:: Your objective ::
When you reach the line containing "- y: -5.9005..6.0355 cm" in the entries below, begin reproducing lines exactly, and stop once the line containing "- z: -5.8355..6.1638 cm" is done.
----- The input
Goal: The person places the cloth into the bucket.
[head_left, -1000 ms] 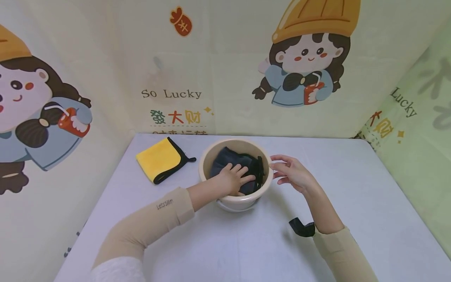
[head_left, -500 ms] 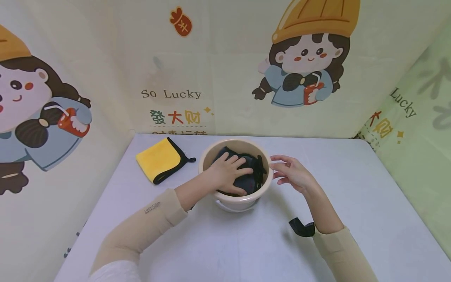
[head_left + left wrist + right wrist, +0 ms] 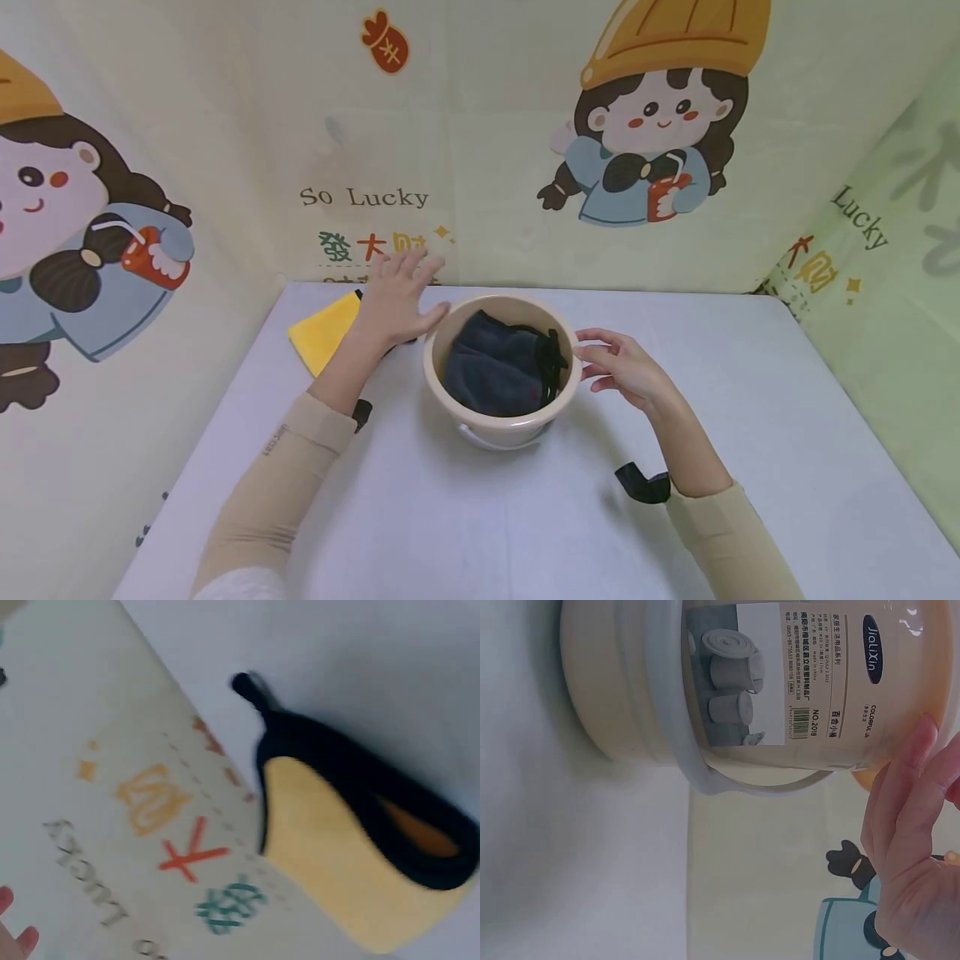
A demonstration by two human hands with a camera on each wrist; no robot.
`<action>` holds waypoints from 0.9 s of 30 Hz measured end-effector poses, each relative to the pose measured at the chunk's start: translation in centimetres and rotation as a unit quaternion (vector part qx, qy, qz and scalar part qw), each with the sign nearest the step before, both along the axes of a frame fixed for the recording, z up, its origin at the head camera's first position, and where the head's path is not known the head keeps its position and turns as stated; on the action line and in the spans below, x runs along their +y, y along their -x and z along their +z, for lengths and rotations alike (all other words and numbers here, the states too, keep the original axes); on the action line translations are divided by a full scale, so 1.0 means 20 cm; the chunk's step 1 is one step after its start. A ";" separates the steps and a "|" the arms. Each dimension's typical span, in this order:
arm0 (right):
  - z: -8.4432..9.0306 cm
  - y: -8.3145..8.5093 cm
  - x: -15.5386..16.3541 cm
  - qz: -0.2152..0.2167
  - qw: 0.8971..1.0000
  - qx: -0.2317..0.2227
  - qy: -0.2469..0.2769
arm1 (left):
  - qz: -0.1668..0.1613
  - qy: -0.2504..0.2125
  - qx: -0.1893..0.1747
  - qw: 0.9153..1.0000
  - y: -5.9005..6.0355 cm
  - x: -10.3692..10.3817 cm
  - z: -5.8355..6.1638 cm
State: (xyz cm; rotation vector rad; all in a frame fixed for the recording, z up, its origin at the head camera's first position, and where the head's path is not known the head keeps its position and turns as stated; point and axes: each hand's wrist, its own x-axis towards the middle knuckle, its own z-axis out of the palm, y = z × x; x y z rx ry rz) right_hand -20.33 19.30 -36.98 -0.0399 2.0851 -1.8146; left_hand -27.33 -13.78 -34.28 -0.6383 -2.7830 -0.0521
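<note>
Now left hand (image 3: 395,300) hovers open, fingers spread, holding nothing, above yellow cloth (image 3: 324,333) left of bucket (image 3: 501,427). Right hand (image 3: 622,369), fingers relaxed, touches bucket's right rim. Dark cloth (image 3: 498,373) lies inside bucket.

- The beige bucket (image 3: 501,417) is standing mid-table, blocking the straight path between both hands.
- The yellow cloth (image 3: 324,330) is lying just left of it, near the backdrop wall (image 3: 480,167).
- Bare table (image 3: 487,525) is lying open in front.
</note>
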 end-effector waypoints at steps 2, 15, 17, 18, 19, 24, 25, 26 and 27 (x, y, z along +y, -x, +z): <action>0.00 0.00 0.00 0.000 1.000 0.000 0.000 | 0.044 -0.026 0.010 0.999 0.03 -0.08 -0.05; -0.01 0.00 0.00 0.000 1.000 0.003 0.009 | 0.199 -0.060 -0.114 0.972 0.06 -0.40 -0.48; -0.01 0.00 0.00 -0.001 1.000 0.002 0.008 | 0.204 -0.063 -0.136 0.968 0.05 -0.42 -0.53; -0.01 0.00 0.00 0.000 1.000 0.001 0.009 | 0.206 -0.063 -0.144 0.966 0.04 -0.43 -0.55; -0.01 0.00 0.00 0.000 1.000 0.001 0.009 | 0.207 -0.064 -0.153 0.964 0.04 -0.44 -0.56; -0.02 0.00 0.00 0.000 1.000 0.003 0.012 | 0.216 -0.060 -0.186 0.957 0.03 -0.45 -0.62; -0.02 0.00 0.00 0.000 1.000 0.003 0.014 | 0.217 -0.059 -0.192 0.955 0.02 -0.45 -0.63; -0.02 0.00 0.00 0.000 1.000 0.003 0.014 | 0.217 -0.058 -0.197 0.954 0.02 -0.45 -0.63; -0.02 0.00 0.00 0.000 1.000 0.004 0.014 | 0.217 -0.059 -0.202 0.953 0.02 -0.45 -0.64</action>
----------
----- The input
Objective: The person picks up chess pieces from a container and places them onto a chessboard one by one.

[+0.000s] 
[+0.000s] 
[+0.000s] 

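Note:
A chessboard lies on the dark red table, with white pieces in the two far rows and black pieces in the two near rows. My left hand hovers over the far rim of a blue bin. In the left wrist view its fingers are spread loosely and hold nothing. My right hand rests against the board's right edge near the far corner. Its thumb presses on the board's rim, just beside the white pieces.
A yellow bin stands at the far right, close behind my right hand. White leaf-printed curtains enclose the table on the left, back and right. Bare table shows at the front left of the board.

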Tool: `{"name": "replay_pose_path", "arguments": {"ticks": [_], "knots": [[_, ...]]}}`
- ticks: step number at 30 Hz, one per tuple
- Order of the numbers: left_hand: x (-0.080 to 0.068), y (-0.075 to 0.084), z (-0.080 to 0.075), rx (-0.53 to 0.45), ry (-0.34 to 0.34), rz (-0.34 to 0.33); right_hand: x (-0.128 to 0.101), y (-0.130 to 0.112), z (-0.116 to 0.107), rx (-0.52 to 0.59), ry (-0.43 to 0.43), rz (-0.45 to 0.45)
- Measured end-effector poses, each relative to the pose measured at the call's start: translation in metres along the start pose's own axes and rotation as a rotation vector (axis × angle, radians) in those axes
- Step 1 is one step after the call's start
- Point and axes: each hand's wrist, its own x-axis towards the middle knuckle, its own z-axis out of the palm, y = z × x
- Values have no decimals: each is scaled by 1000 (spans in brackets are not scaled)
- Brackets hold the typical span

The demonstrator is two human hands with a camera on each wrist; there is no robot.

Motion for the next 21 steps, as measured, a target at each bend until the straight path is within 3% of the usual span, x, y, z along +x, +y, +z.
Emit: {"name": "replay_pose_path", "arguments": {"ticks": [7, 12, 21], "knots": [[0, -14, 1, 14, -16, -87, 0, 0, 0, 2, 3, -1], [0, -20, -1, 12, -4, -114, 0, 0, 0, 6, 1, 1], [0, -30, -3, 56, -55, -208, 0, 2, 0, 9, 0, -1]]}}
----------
:: Answer section ::
  - y: -5.9005..6.0355 cm
  - x: -10.3692..10.3817 cm
  - z: -5.8355..6.1638 cm

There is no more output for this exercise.